More research is needed to understand the health effects for tampon users. Federal recommendations on safe levels of metals in food may not be applicable here.

“It’s that really unique route of chemicals into the body,” said Scranton. “And there’s direct routes to the uterus that can affect the reproductive system, that can affect fertility and that can affect a healthy pregnancy. It can affect menstrual cycles. There’s all kinds of things that could affect your overall health from this kind of exposure. And we just don’t understand what all the implications are.”

Scientists study infertility and miscarriage, but Scranton said a missing piece is what kind of intimate care products participants were using.

“Those questions almost never get asked and I think they’re in fact really relevant,” she said. “But we just don’t have the data we need.”

Sharra Vostral, an assistant dean at Northwestern University who studies the intersection of gender and technology, said that as the ranks of women in the sciences have expanded, so too has the level of research into a vital area of public health long pushed to the fringes.

According to figures from the U.S. Census Bureau, women accounted for just 8 percent of the workforce in the science, technology, engineering and medical fields in 1970. In 2019, women—while still widely underrepresented in those areas—made up about a quarter of the workforce in the STEM fields.

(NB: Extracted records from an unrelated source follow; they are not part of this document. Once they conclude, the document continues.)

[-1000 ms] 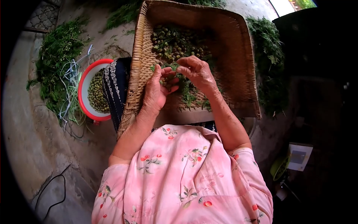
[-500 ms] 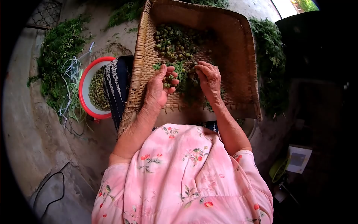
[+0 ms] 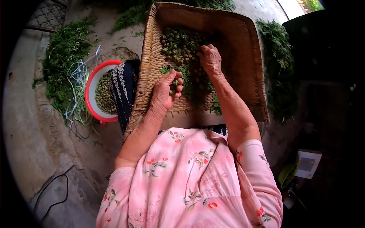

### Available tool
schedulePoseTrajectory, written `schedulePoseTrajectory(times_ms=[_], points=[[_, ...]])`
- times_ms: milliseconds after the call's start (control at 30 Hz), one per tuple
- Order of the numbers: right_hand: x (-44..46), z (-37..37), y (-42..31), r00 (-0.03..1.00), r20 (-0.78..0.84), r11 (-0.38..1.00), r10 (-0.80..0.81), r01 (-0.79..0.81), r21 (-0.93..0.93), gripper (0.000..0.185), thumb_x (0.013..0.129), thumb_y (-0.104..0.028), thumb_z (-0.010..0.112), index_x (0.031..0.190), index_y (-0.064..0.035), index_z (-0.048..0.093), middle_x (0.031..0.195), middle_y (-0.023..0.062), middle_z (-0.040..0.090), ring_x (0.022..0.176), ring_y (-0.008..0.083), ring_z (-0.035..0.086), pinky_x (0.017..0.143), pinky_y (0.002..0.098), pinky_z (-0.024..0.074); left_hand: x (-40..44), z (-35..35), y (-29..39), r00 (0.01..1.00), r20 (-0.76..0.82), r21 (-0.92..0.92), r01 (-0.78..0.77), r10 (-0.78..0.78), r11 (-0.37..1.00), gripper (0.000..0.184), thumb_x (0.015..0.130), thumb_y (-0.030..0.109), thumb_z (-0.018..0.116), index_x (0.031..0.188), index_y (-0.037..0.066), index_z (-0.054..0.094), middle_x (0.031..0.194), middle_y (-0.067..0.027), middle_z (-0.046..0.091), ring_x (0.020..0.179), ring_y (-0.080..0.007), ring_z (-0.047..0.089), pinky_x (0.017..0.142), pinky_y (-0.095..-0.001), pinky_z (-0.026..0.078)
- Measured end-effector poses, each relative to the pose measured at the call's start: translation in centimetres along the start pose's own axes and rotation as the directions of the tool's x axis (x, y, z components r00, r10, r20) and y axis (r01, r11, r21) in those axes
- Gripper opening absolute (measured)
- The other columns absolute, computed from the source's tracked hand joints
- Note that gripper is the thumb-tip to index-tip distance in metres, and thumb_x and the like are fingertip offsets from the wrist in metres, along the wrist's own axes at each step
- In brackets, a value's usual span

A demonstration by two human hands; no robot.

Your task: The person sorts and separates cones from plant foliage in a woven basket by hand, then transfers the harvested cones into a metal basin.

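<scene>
A wicker scoop basket [image 3: 143, 57] lies across my lap, with a heap of small round green-brown cones [image 3: 178, 43] toward its far side. My left hand [image 3: 163, 91] is cupped over the near left part of the basket, its fingers curled round several small green cones [image 3: 175, 86]. Feathery green sprigs [image 3: 185, 73] lie just beyond those fingers. At the right edge of the heap is my right hand [image 3: 210, 60], fingers bent and drawn together. Whatever its fingertips hold is hidden in shadow.
Left of the basket stands a red-rimmed white basin [image 3: 88, 93] with many similar cones [image 3: 104, 93], partly covered by dark patterned cloth [image 3: 123, 87]. Leafy branches [image 3: 62, 57] and pale plastic strings [image 3: 78, 87] lie on the floor; more branches [image 3: 275, 57] are at right.
My right hand has moved away from my left hand, up to the heap's right edge. The left hand stays near the same spot, its fingers curled in more. The view has shifted slightly.
</scene>
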State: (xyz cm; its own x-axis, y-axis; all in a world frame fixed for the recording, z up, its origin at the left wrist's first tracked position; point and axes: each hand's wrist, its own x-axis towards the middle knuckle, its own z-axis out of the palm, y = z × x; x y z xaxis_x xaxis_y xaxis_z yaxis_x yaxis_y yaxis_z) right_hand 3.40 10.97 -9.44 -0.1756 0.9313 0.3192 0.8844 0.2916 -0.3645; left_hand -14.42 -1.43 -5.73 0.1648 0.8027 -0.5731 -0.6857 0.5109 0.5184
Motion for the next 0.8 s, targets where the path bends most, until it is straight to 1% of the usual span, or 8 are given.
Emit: schedulePoseTrajectory(times_ms=[67, 133, 267, 500, 600, 667, 733, 800], points=[[0.2, -0.7, 0.3, 0.999, -0.043, 0.998, 0.018, -0.015, 0.053, 0.017, 0.071, -0.015, 0.067, 0.087, -0.0084, 0.063, 0.085, 0.0117, 0.058, 0.082, 0.0317, 0.056, 0.071, 0.0406, 0.0471, -0.1, 0.1, -0.1, 1.0, -0.016, -0.002, -0.003, 0.003, 1.0, 0.029, 0.089, 0.035, 0.058, 0.096, 0.006, 0.058, 0.074, -0.0011, 0.057, 0.056, -0.0093, 0.052, 0.041, -0.0207, 0.04], [0.3, -2.2, 1.5, 0.956, -0.097, 0.855, 0.277, -0.199, 0.479, 0.018, 0.075, -0.013, 0.066, 0.091, -0.0082, 0.062, 0.086, 0.0117, 0.059, 0.08, 0.031, 0.058, 0.07, 0.0403, 0.0475, -0.1, 0.3, 0.0, 1.0, -0.017, -0.017, 0.0, -0.001, 1.0, 0.029, 0.09, 0.034, 0.058, 0.096, 0.006, 0.058, 0.074, -0.0012, 0.057, 0.057, -0.0094, 0.052, 0.042, -0.0207, 0.04], [-0.4, -3.2, 5.5, 0.967, -0.058, 0.968, 0.246, -0.243, 0.055, 0.017, 0.079, -0.014, 0.063, 0.096, -0.0103, 0.063, 0.092, 0.0113, 0.058, 0.086, 0.0319, 0.059, 0.072, 0.0426, 0.0476, -0.1, 0.4, -0.2, 0.999, -0.042, -0.013, -0.007, 0.006, 1.0, 0.029, 0.09, 0.033, 0.057, 0.096, 0.005, 0.058, 0.075, -0.0014, 0.056, 0.058, -0.0094, 0.052, 0.042, -0.0204, 0.039], [-0.9, -3.4, 3.9, 0.986, 0.018, 0.978, 0.165, -0.161, -0.13, 0.02, 0.08, -0.017, 0.066, 0.099, -0.0105, 0.064, 0.094, 0.0116, 0.059, 0.086, 0.0315, 0.059, 0.073, 0.0402, 0.048, -0.2, 0.5, 0.0, 0.999, -0.048, 0.016, 0.012, -0.011, 1.0, 0.028, 0.09, 0.034, 0.057, 0.095, 0.006, 0.058, 0.076, -0.0019, 0.057, 0.059, -0.01, 0.052, 0.043, -0.0215, 0.039], [-1.8, -4.4, 1.1, 0.985, -0.041, 0.932, 0.165, -0.143, 0.332, 0.019, 0.077, -0.014, 0.067, 0.095, -0.0083, 0.063, 0.087, 0.0116, 0.06, 0.08, 0.0271, 0.06, 0.072, 0.037, 0.0486, 0.0, 0.1, -0.2, 0.999, -0.033, 0.062, -0.004, 0.006, 0.998, 0.036, 0.09, 0.042, 0.054, 0.098, 0.007, 0.059, 0.081, -0.0024, 0.059, 0.063, -0.0119, 0.056, 0.048, -0.0232, 0.043], [-3.0, -6.5, -2.1, 0.98, 0.162, 0.808, 0.114, -0.186, 0.559, 0.022, 0.078, -0.01, 0.068, 0.099, -0.0068, 0.062, 0.084, 0.0118, 0.061, 0.076, 0.0224, 0.061, 0.072, 0.0306, 0.0485, -1.0, 1.5, 0.7, 0.997, -0.073, 0.108, 0.003, 0.005, 0.994, 0.041, 0.089, 0.047, 0.052, 0.1, 0.008, 0.059, 0.085, -0.0028, 0.06, 0.067, -0.0131, 0.058, 0.051, -0.0244, 0.045], [-4.1, -7.6, -4.1, 0.862, 0.503, 0.446, -0.064, -0.426, 0.787, 0.026, 0.083, -0.009, 0.066, 0.108, -0.0043, 0.06, 0.085, 0.0002, 0.059, 0.08, 0.005, 0.052, 0.07, 0.0225, 0.0458, -1.3, 1.9, 0.8, 0.993, -0.114, 0.158, 0.014, 0.004, 0.987, 0.047, 0.088, 0.052, 0.05, 0.102, 0.008, 0.059, 0.089, -0.0031, 0.061, 0.071, -0.0142, 0.06, 0.054, -0.0256, 0.047], [-4.5, -6.7, -4.3, 0.855, 0.519, 0.358, -0.011, -0.481, 0.8, 0.025, 0.077, -0.005, 0.068, 0.101, -0.0065, 0.063, 0.086, 0.0119, 0.063, 0.078, 0.0207, 0.062, 0.07, 0.0296, 0.048, -1.1, 1.7, 0.6, 0.996, -0.087, 0.112, 0.028, -0.018, 0.993, 0.053, 0.087, 0.058, 0.047, 0.106, 0.01, 0.059, 0.097, -0.0035, 0.061, 0.079, -0.0154, 0.062, 0.059, -0.0273, 0.05]])
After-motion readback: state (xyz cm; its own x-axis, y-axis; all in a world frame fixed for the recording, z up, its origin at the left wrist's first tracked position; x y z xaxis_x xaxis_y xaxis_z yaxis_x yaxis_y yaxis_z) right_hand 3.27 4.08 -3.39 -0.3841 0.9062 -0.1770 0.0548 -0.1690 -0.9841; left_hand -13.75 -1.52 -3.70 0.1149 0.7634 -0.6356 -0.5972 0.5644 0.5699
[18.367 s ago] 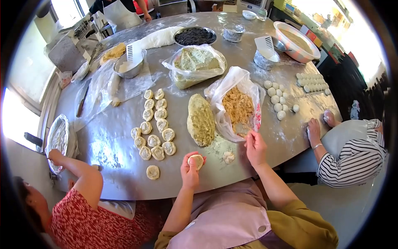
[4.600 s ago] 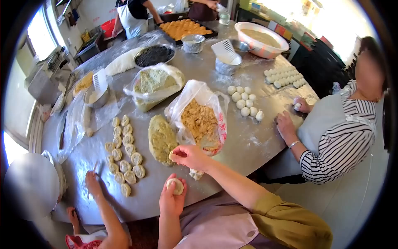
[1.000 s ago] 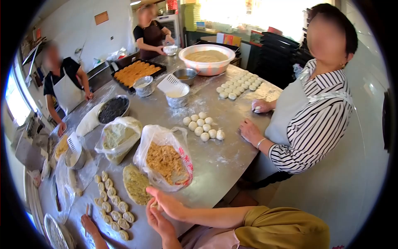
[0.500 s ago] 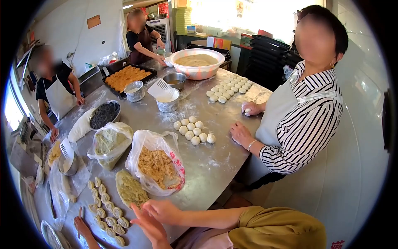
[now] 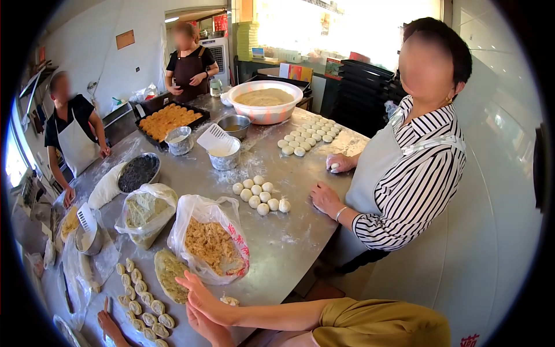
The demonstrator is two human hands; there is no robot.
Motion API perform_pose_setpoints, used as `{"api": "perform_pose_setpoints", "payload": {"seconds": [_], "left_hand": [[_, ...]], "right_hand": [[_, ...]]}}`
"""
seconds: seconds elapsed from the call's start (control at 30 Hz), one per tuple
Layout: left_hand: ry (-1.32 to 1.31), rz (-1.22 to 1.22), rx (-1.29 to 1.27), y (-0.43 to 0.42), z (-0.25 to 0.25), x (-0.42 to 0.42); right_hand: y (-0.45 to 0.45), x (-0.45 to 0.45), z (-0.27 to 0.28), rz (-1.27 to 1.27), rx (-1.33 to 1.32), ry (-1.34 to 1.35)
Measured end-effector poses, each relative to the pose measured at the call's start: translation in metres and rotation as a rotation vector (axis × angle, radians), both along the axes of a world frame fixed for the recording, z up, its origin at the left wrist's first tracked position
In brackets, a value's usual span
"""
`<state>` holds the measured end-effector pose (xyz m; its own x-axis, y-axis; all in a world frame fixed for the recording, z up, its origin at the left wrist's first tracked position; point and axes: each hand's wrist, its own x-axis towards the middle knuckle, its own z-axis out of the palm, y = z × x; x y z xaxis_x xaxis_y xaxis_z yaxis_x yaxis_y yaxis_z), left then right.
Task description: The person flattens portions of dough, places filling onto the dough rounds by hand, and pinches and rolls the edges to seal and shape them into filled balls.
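At the bottom of the head view my right hand (image 5: 209, 302) is in front, fingers stretched out, beside a yellow-green filling mound (image 5: 170, 276). My left hand (image 5: 207, 331) lies just below it, fingers extended, the two hands touching or nearly so. Nothing shows in either hand, though the space between the palms is hidden. A small pale dough piece (image 5: 230, 301) lies on the table behind my right wrist. Closest beyond is a plastic bag of brown crumbly filling (image 5: 211, 246). Rows of shaped dough pieces (image 5: 141, 301) lie to the left.
A co-worker's hand with a thin stick (image 5: 107, 324) is at lower left. A co-worker in stripes (image 5: 413, 168) stands at right near dough balls (image 5: 261, 195). Farther back are a large dough bowl (image 5: 265, 104), a tray of orange-brown pieces (image 5: 171, 120) and two more people.
My right hand has come forward over my left, its fingers now stretched out. The small dough piece has come into view. The far co-worker in brown has straightened up, hands off the bowl.
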<state>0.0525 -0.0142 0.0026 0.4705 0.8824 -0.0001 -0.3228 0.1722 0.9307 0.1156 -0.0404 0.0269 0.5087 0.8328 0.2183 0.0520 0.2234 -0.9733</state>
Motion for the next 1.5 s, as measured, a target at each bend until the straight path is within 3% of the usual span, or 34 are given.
{"api": "perform_pose_setpoints", "payload": {"seconds": [0.07, 0.1, 0.13, 0.2, 0.23, 0.27, 0.3, 0.33, 0.37, 0.4, 0.43, 0.47, 0.57, 0.7, 0.8, 0.93, 1.03, 1.13, 1.23, 1.27, 1.37, 1.43, 1.5], "left_hand": [[-0.034, -0.008, -0.043, 0.008, 0.002, -0.009], [0.185, 0.065, 0.104, 0.017, -0.009, -0.018], [0.404, 0.135, 0.251, 0.024, -0.015, -0.027], [0.184, 0.292, 0.027, 0.026, -0.022, -0.031], [0.142, 0.253, 0.080, 0.025, -0.020, -0.033], [0.099, 0.214, 0.132, 0.023, -0.015, -0.036], [0.057, 0.173, 0.183, 0.019, -0.007, -0.037], [-0.161, 0.119, 0.010, 0.010, 0.008, -0.030], [-0.217, 0.138, 0.001, 0.006, 0.012, -0.028], [-0.274, 0.156, -0.006, 0.004, 0.014, -0.029], [-0.332, 0.172, -0.011, 0.002, 0.016, -0.030], [-0.296, 0.226, 0.091, -0.001, 0.014, -0.028], [-0.111, -0.064, 0.171, 0.014, -0.011, -0.055], [-0.025, 0.130, 0.185, 0.013, -0.019, -0.057], [-0.384, 0.039, -0.040, 0.002, 0.005, -0.050], [-0.182, 0.069, 0.287, -0.004, 0.018, -0.047], [-0.100, -0.060, 0.094, 0.011, 0.000, -0.068], [-0.227, 0.040, -0.025, 0.003, -0.003, -0.063], [-0.326, 0.058, 0.032, -0.002, 0.010, -0.053], [-0.341, 0.068, 0.084, -0.007, 0.020, -0.045], [-0.165, -0.071, 0.170, 0.003, -0.010, -0.063], [-0.154, -0.150, 0.112, 0.012, -0.020, -0.072], [-0.102, -0.066, 0.153, 0.012, -0.012, -0.067]], "right_hand": [[-0.006, 0.002, 0.006, 0.059, 0.014, 0.118], [-0.010, 0.000, 0.008, 0.089, 0.020, 0.183], [-0.011, -0.001, 0.002, 0.066, -0.031, 0.055], [-0.021, -0.008, -0.003, 0.223, -0.076, 0.024], [-0.023, -0.011, -0.005, 0.305, -0.096, 0.005], [-0.020, -0.020, -0.022, 0.204, 0.026, -0.113], [-0.022, -0.020, -0.017, 0.207, -0.089, -0.085], [-0.025, -0.016, -0.007, 0.211, -0.203, -0.060], [-0.026, -0.015, -0.002, 0.216, -0.317, -0.035], [-0.020, -0.017, -0.006, 0.125, -0.198, 0.009], [-0.019, -0.017, -0.009, 0.190, -0.245, -0.024], [-0.019, -0.013, -0.011, 0.253, -0.293, -0.057], [-0.022, -0.022, -0.012, 0.313, -0.298, -0.072], [-0.031, -0.025, 0.006, 0.252, -0.209, -0.071], [-0.025, -0.024, -0.005, 0.236, -0.239, -0.026], [-0.021, -0.021, -0.013, 0.470, -0.380, 0.172], [-0.030, -0.030, 0.007, 0.412, -0.203, 0.194], [-0.028, -0.037, -0.006, 0.170, -0.050, -0.145], [-0.022, -0.032, -0.027, 0.186, -0.234, 0.093], [-0.023, -0.027, -0.028, 0.330, -0.297, 0.266], [-0.029, -0.025, -0.010, 0.440, -0.349, 0.148], [-0.034, -0.024, 0.010, 0.342, -0.210, 0.014], [-0.030, -0.027, -0.007, 0.219, -0.038, -0.234]]}}
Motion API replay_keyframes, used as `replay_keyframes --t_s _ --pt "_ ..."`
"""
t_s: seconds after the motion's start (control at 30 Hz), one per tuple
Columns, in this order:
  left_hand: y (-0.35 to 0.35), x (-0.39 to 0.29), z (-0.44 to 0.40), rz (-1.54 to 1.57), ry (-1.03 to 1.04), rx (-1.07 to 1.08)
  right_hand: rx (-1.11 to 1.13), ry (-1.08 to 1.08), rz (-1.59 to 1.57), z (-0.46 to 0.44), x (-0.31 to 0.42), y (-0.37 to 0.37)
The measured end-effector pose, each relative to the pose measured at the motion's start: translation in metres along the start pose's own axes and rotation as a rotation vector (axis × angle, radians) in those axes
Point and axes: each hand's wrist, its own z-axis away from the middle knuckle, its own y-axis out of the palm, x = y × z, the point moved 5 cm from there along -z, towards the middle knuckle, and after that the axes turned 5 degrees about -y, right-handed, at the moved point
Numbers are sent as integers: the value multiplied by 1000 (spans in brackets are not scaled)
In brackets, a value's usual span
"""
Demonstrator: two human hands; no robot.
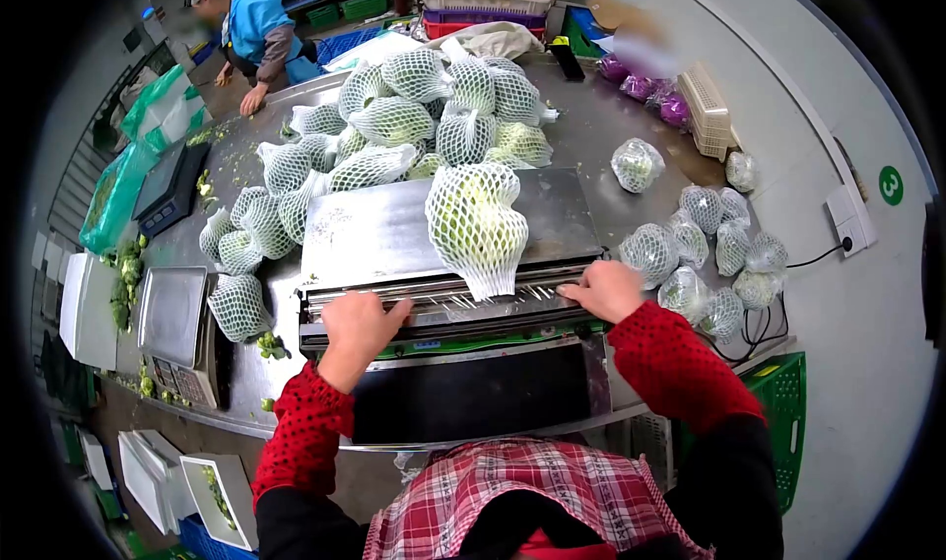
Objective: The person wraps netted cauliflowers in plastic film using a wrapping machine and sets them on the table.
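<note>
My left hand [361, 331] is closed at the left end of the film roller on a wrapping machine [443, 345], its thumb pointing inward. At the roller's right end, my right hand [605, 290] is closed too, thumb and fingers pinched together. Both seem to grip the edge of clear plastic film [463, 300], which is hard to see. Between and beyond them, a pale green vegetable head in a white foam net [476, 227] lies on the metal plate [370, 227], the net's narrow end toward me. Its exact kind is hidden by the net.
Many netted heads [394, 122] are piled behind the plate. Film-wrapped ones [690, 240] sit at right, near a beige basket [706, 112] and purple vegetables [655, 97]. Scales [172, 314] stand at left. A co-worker in blue [258, 28] leans at the far left edge.
</note>
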Motion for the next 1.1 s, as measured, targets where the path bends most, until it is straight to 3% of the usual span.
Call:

Those female perspectives, Vostral said, have helped bolster the focus around these lines of research. “So we’re starting to really question: ‘What are in the tampons? What do we know about them? And then what kind of health effects might these have?’ Because we just don’t know,” she said.

But for Jordan, of Black Women for Wellness, the study is a signal that people need to start examining their overall exposures. 

“We have to educate Black women and all women to have them understand what their exposures are. You have to also be an advocate for yourself,” said Jordan. “‘Do I really need this? Should I purchase this?’

“And that’s not just for tampons but for any beauty or personal care that impacts you.”